You'll outgrow a flat file fast. But you also can't replace it entirely. We tried.
At 18,000+ memories, search results get noisy. The DB is great at answering "what happened Tuesday?" but terrible as a session primer. Meanwhile, MEMORY.md is perfect for "who am I, who's my human, what are we working on" but can't hold 18K facts in 2K tokens.
The architecture we landed on uses three layers:
Layer 1: MEMORY.md (always loaded, zero cost) Curated essentials under 2K tokens. Loaded every session, no API calls, no latency. Contains identity, active projects, key preferences. Think of it as working memory.
Layer 2: Ultramemory plugin (opportunistic injection) When a message arrives, the plugin searches the DB and injects relevant memories if they score above a similarity threshold (we use 0.55). The agent never explicitly asks for this. It just gets richer context when the DB has something relevant.

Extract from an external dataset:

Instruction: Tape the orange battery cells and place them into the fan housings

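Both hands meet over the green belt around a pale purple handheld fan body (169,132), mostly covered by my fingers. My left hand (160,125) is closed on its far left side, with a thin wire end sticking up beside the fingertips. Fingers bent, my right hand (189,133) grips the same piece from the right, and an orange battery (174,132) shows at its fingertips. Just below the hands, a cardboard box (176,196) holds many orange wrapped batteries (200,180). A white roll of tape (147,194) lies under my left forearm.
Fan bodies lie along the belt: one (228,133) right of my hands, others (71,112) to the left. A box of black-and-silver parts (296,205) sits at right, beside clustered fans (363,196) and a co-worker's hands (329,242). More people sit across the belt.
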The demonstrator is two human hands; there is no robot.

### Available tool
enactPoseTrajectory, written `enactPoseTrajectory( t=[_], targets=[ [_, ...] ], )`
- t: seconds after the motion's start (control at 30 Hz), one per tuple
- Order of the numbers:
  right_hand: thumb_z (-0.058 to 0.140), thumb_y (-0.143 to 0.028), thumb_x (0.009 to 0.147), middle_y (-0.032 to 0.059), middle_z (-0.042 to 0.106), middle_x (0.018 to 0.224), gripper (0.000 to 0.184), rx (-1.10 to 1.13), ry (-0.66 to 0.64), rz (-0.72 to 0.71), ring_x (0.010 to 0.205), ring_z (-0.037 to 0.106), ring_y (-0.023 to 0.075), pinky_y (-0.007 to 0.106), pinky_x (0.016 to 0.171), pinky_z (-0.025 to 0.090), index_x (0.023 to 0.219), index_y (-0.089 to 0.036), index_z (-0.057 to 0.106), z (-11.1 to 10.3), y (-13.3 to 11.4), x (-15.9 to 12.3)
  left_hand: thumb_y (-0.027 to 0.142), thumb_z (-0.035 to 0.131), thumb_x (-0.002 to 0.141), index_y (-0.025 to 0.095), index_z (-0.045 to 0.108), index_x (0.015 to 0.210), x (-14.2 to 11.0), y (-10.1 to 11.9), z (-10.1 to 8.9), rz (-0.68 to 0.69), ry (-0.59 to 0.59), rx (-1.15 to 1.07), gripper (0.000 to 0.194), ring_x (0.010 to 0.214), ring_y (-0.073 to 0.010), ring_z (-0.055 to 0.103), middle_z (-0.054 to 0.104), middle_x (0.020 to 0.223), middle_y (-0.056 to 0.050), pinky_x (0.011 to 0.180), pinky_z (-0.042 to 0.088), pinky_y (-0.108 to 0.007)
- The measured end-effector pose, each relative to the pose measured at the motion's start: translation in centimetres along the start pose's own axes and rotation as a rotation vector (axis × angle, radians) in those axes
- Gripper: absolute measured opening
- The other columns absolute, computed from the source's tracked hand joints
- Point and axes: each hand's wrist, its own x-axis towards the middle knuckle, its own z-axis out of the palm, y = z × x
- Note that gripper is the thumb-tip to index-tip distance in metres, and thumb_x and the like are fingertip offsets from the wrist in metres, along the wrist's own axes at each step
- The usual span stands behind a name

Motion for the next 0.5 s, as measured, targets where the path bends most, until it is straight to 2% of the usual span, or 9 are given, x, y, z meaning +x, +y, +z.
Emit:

Layer 3: Ultramemory direct (precision recall) The agent explicitly searches when it needs specifics. "What was the benchmark result?" or "When did we decide to drop NYC?" This is the full 18K+ memory DB with semantic search, temporal filtering, and entity profiles.
MEMORY.md is the backup and the bootstrap. Ultramemory is the brain. You need both.
80% accuracy on LongMemEval_s (production-relevant questions). 32ms median search latency.